Starting at the first line below, copy through to the last line exactly.

→ Data shown:

^^^^

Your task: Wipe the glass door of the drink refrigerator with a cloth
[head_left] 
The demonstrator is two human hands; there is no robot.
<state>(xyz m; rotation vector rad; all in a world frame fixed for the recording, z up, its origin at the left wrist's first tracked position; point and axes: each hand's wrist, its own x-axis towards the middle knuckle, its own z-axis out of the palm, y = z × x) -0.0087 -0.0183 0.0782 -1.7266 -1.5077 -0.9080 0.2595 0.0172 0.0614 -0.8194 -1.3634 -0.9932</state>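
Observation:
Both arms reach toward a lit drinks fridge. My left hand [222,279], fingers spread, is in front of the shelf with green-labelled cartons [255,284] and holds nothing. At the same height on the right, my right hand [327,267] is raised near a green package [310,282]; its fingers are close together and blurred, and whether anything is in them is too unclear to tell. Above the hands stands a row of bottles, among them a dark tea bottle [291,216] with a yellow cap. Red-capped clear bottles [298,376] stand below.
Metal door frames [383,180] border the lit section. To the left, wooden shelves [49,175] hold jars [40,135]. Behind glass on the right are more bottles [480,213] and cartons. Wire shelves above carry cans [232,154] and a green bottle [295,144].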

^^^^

→ Output below:
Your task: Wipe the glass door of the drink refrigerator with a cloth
[head_left] 
The demonstrator is two human hands; there is no robot.
<state>(xyz m; rotation vector rad; all in a world frame fixed for the recording, z up, its origin at the left wrist's first tracked position; point and axes: each hand's wrist, its own x-axis towards the middle knuckle, its own z-axis out of the palm, y = z × x) -0.0087 -0.0183 0.0782 -1.7266 -1.5077 -0.9080 0.2595 0.0172 0.0614 -0.8194 -1.3634 -0.9932</state>
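Observation:
Both arms reach toward a lit drinks fridge. My left hand [222,279], fingers spread, is in front of the shelf with green-labelled cartons [255,284] and holds nothing. At the same height on the right, my right hand [327,267] is raised near a green package [310,282]; its fingers are close together and blurred, and whether anything is in them is too unclear to tell. Above the hands stands a row of bottles, among them a dark tea bottle [291,216] with a yellow cap. Red-capped clear bottles [298,376] stand below.
Metal door frames [383,180] border the lit section. To the left, wooden shelves [49,175] hold jars [40,135]. Behind glass on the right are more bottles [480,213] and cartons. Wire shelves above carry cans [232,154] and a green bottle [295,144].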

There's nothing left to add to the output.